Tuesday, April 18, 2006

Law and Disorder, Nepal, Guantanamo and more

Good evening. Let's get things kicked off with Democracy Now!

Former U.S. Senator Mike Gravel To Run For President
In political news, former Alaskan Senator Mike Gravel has become the first Democrat to officially announce he will seek the party's nomination for president in 2008. Gravel served in the Senate from 1969 to 1981. Gravel who was an outspoken critic of the Vietnam War and is vowing to remove U.S. troops from Iraq. He said "President Bush's mistake is not worth the life or maiming of one more American soldier."

That makes me happy. Want to know why? That's two in the race -- Mike Gravel and Russ Feingold -- who should be worth watching. If Hillary Clinton and Joe Biden want to play twin hawks, they'll look all the more freakish (and out of touch) with two people in the race. I wish Dennis Kucinich would run again as well. Could you imagine those debates? Hillary and Joe trying to go hard right and people seeing it in the debate with not one, not two but three candidates calling out their crappy "logic." C.I. highlighted an article by John Nichols so if you want to read more about Gravel you can click here for Nichols take on him.

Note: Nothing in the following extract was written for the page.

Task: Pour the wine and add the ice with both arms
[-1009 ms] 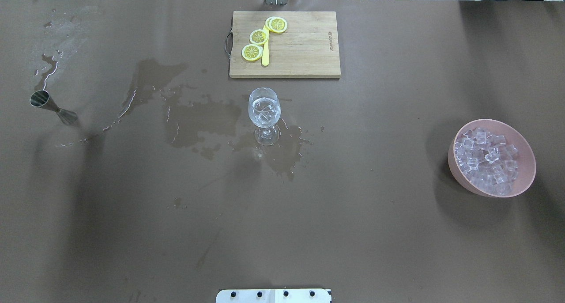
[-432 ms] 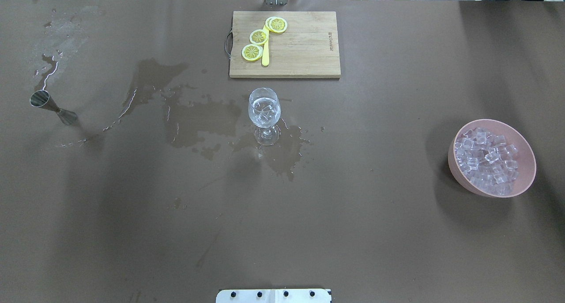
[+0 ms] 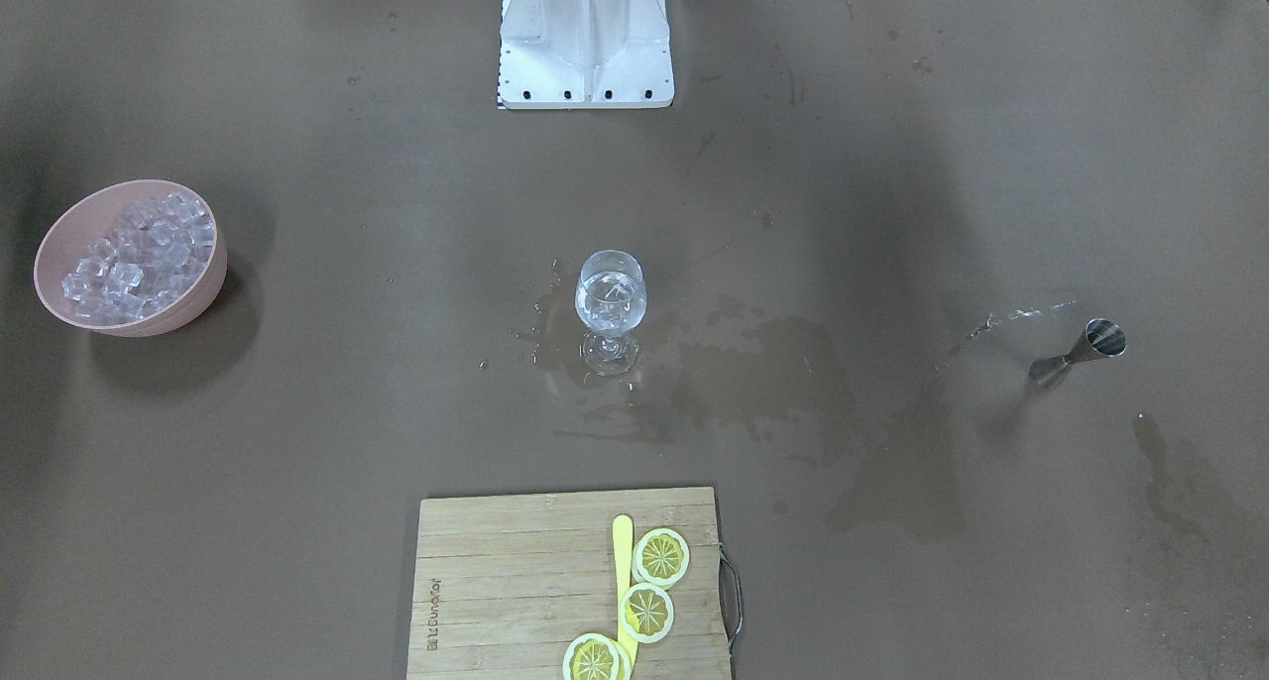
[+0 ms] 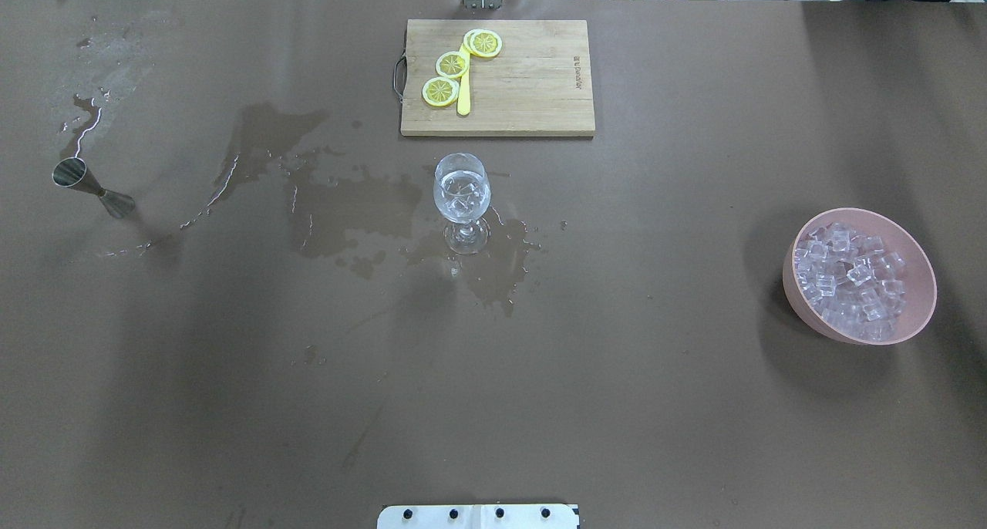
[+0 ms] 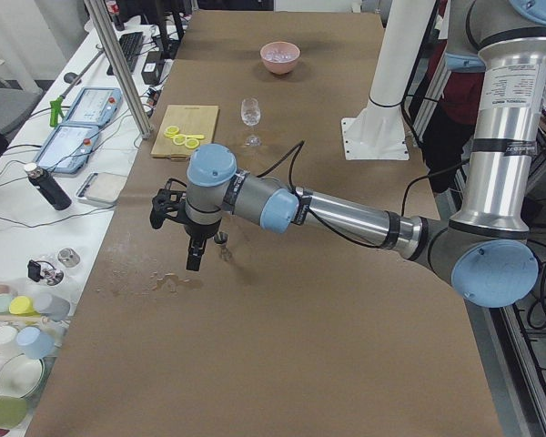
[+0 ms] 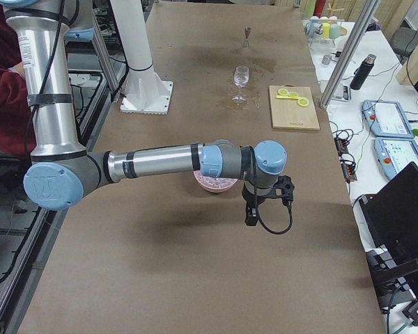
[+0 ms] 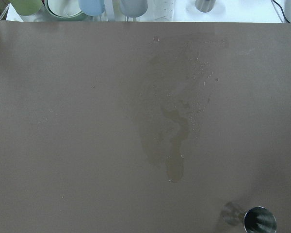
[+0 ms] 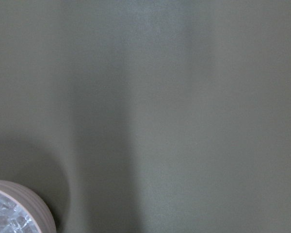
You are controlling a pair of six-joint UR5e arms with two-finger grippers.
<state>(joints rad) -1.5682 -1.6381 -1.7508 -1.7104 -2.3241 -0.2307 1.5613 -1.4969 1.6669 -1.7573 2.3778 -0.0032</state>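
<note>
Surface: brown-covered table (image 4: 617, 406), wet patches (image 4: 347, 205) across the middle.
White bracket (image 4: 478, 516): nearest edge, at the robot's base.
Left gripper (image 5: 184, 229): hangs over the table's left end, above the jigger; can't tell how its claw stands.
Right gripper (image 6: 263, 198): hangs just beside the bowl; claw state can't be told.
Pink bowl (image 4: 802, 290): right side, heaped with ice (image 4: 852, 278).
Steel jigger (image 4: 92, 188): far left, upright.
Wine glass (image 4: 463, 197): centre, upright, holding wine and ice cubes.
Cutting board (image 4: 524, 89): far side, lemon slices (image 4: 451, 65) on it.
</note>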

Supreme Court Rejects Appeal of Chinese Men At Guantanamo
The Supreme Court has rejected an appeal from two Chinese Muslims who are being held at the U.S. military prison Guantanamo Bay even though the government acknowledges they were mistakenly detained. The men have been held for more than four years. Lawyers for the men said they should be immediately released but the Bush administration has refused the request. Officials say they have been unable to find a country that will accept the men after their release. Both men are Uighurs and do not want to return to China out of fear that they would be imprisoned and tortured.

King George wins again. Not because he's right. Not because he plays fair. But because chicken asses refuse to call him on his crap. The two men, the two prisoners! Need to reinforce that because Elaine and C.I. are correct about Guantanamo. There are no "detainees" there, they are prisoners. And that word needs to be used because that's what it is. They are imprisoned. They are prisoners. The Guantanamo Prisoners. And there's no way out for most of them. Look at the two above who shouldn't have been 'rounded up' to begin with. Government admits it. But they remain imprisoned.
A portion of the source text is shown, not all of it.